◆ **INFORMATION PROVIDED**:
-=-=-=-=-

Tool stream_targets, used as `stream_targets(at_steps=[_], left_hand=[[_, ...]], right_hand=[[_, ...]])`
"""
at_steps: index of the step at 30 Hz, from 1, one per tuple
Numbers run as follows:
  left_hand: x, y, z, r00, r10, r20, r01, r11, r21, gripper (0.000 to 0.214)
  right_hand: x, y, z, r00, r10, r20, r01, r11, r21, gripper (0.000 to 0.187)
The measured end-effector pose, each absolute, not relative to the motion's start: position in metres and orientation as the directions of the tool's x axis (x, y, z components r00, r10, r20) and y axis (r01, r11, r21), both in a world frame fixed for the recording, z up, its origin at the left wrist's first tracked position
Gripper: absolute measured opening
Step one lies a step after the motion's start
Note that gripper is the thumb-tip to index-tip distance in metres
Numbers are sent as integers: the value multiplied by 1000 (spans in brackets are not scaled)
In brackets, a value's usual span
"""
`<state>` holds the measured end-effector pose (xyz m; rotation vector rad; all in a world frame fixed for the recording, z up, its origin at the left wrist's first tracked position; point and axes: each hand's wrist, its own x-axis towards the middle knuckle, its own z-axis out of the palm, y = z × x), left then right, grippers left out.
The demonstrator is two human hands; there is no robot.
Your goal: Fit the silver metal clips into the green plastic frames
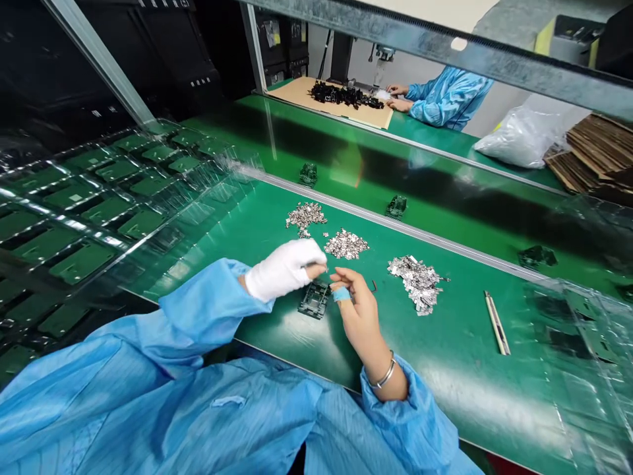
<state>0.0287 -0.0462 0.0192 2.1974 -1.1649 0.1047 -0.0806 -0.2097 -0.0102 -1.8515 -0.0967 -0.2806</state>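
Observation:
My left hand (287, 269), in a white glove with bare fingertips, is closed in a pinch above the table. A tiny shiny piece (326, 269) shows at its fingertips, too small to name. My right hand (357, 307), bare with blue tape around one finger, is held close to those fingertips. Its fingers are curved and look apart, with nothing visible in them. Just below both hands, a dark square plastic housing (314, 301) lies on the green table. Beyond them are two piles of small metal parts (306, 216) (346, 244), and a pile of flat metal pieces (419, 284) lies to the right.
A white utility knife (496, 323) and a small dark hex key (374, 286) lie on the right. Clear plastic trays (99, 198) with dark parts stand at left, others (583, 356) at right. A metal rail (395, 227) crosses behind the piles. Another person's sleeve (445, 99) shows beyond.

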Motion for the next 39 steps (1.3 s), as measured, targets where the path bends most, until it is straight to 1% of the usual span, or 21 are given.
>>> stream_targets(at_steps=[2, 4, 6, 9, 13, 16, 18, 19, 20, 21, 23, 24, 25, 26, 27, 29, 32, 35, 37, 39], left_hand=[[7, -49, 22, 505, -796, 335, -846, -381, 372, 30], [-6, -51, 22, 467, -817, 338, -877, -381, 291, 34], [-12, -51, 20, 466, -793, 394, -883, -382, 274, 36], [-18, -47, 15, 447, -757, 477, -894, -356, 272, 36], [-28, -37, 6, 407, -773, 487, -913, -342, 221, 35], [-37, -28, -2, 382, -781, 495, -924, -339, 177, 30], [-40, -22, -6, 412, -778, 474, -911, -336, 240, 26], [-39, -20, -8, 457, -761, 460, -887, -349, 304, 22], [-38, -17, -11, 521, -729, 444, -846, -375, 378, 18], [-36, -15, -13, 592, -688, 420, -793, -406, 453, 23], [-30, -14, -19, 700, -633, 332, -682, -452, 575, 54], [-27, -15, -23, 730, -629, 268, -630, -467, 620, 64], [-25, -16, -26, 744, -637, 202, -586, -477, 655, 69], [-23, -19, -30, 750, -645, 149, -549, -481, 683, 68], [-22, -21, -33, 754, -646, 117, -520, -479, 707, 64], [-23, -27, -36, 771, -624, 128, -493, -456, 741, 55], [-28, -33, -35, 768, -596, 235, -533, -391, 750, 44], [-34, -37, -29, 757, -579, 305, -572, -360, 737, 38], [-36, -39, -25, 758, -569, 319, -580, -364, 729, 38], [-38, -41, -23, 755, -565, 333, -591, -366, 719, 38]], right_hand=[[-80, -207, -11, 981, -86, 174, 156, -186, -970, 20], [-79, -205, -11, 991, -69, 115, 108, -95, -990, 12], [-78, -204, -11, 996, -48, 76, 76, -3, -997, 10], [-78, -205, -10, 998, 21, 51, 49, 96, -994, 15], [-80, -207, -6, 983, 181, 23, 9, 76, -997, 20], [-83, -208, -2, 956, 292, -29, -35, 15, -999, 16], [-84, -210, 1, 941, 332, -61, -48, -47, -998, 12], [-83, -212, 2, 945, 320, -62, -41, -72, -997, 11], [-83, -214, 3, 959, 278, -52, -28, -88, -996, 10], [-81, -217, 3, 977, 210, -32, -13, -94, -996, 9], [-77, -223, 1, 999, 46, 13, 17, -89, -996, 7], [-75, -225, 0, 999, -22, 27, 24, -90, -996, 6], [-74, -227, -2, 997, -68, 31, 24, -101, -995, 5], [-73, -227, -4, 995, -89, 33, 22, -122, -992, 5], [-72, -227, -5, 995, -92, 36, 22, -150, -988, 5], [-72, -224, -8, 994, -77, 75, 57, -223, -973, 3], [-74, -218, -10, 970, -28, 243, 218, -356, -909, 6], [-76, -214, -12, 913, 52, 404, 380, -465, -799, 10], [-78, -213, -13, 888, 95, 449, 430, -512, -743, 13], [-78, -211, -14, 879, 112, 463, 444, -545, -711, 15]])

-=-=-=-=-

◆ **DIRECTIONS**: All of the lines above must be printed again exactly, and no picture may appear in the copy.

◆ **EXERCISE OUTPUT**:
Tool stream_targets, used as `stream_targets(at_steps=[_], left_hand=[[_, ...]], right_hand=[[_, ...]])`
"""
at_steps: index of the step at 30 Hz, from 1, one per tuple
Numbers run as follows:
  left_hand: x, y, z, r00, r10, r20, r01, r11, r21, gripper (0.000 to 0.214)
  right_hand: x, y, z, r00, r10, r20, r01, r11, r21, gripper (0.000 to 0.187)
The measured end-effector pose, each absolute, not relative to the motion's start: position in metres and orientation as the directions of the tool's x axis (x, y, z components r00, r10, r20) and y axis (r01, r11, r21), both in a world frame fixed for the recording, z up, its origin at the left wrist's first tracked position
Gripper: absolute measured opening
Step one lies a step after the motion's start
Note that gripper is the thumb-tip to index-tip distance in metres
Numbers are sent as integers: the value multiplied by 1000 (spans in brackets are not scaled)
In brackets, a value's usual span
"""
`<state>` holds the measured end-effector pose (xyz m; rotation vector rad; all in a world frame fixed for the recording, z up, its origin at the left wrist's first tracked position; point and axes: each hand's wrist, its own x-axis towards the middle knuckle, its own z-axis out of the palm, y = z × x), left then right, grippers left out.
The demonstrator is two human hands; there is no robot.
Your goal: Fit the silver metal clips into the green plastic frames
<state>0.0287 -0.0462 0.0192 2.1974 -1.1649 0.1047 -0.0806 -0.2097 -0.0102 -1.8515 -0.0967 -0.2806</state>
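Observation:
My left hand (287, 269), in a white glove with bare fingertips, is closed in a pinch above the table. A tiny shiny piece (326, 269) shows at its fingertips, too small to name. My right hand (357, 307), bare with blue tape around one finger, is held close to those fingertips. Its fingers are curved and look apart, with nothing visible in them. Just below both hands, a dark square plastic housing (314, 301) lies on the green table. Beyond them are two piles of small metal parts (306, 216) (346, 244), and a pile of flat metal pieces (419, 284) lies to the right.
A white utility knife (496, 323) and a small dark hex key (374, 286) lie on the right. Clear plastic trays (99, 198) with dark parts stand at left, others (583, 356) at right. A metal rail (395, 227) crosses behind the piles. Another person's sleeve (445, 99) shows beyond.
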
Motion for the next 39 steps (1.3 s), as measured, targets where the path bends most, until it is straight to 1% of the usual span, or 21 are given.
>>> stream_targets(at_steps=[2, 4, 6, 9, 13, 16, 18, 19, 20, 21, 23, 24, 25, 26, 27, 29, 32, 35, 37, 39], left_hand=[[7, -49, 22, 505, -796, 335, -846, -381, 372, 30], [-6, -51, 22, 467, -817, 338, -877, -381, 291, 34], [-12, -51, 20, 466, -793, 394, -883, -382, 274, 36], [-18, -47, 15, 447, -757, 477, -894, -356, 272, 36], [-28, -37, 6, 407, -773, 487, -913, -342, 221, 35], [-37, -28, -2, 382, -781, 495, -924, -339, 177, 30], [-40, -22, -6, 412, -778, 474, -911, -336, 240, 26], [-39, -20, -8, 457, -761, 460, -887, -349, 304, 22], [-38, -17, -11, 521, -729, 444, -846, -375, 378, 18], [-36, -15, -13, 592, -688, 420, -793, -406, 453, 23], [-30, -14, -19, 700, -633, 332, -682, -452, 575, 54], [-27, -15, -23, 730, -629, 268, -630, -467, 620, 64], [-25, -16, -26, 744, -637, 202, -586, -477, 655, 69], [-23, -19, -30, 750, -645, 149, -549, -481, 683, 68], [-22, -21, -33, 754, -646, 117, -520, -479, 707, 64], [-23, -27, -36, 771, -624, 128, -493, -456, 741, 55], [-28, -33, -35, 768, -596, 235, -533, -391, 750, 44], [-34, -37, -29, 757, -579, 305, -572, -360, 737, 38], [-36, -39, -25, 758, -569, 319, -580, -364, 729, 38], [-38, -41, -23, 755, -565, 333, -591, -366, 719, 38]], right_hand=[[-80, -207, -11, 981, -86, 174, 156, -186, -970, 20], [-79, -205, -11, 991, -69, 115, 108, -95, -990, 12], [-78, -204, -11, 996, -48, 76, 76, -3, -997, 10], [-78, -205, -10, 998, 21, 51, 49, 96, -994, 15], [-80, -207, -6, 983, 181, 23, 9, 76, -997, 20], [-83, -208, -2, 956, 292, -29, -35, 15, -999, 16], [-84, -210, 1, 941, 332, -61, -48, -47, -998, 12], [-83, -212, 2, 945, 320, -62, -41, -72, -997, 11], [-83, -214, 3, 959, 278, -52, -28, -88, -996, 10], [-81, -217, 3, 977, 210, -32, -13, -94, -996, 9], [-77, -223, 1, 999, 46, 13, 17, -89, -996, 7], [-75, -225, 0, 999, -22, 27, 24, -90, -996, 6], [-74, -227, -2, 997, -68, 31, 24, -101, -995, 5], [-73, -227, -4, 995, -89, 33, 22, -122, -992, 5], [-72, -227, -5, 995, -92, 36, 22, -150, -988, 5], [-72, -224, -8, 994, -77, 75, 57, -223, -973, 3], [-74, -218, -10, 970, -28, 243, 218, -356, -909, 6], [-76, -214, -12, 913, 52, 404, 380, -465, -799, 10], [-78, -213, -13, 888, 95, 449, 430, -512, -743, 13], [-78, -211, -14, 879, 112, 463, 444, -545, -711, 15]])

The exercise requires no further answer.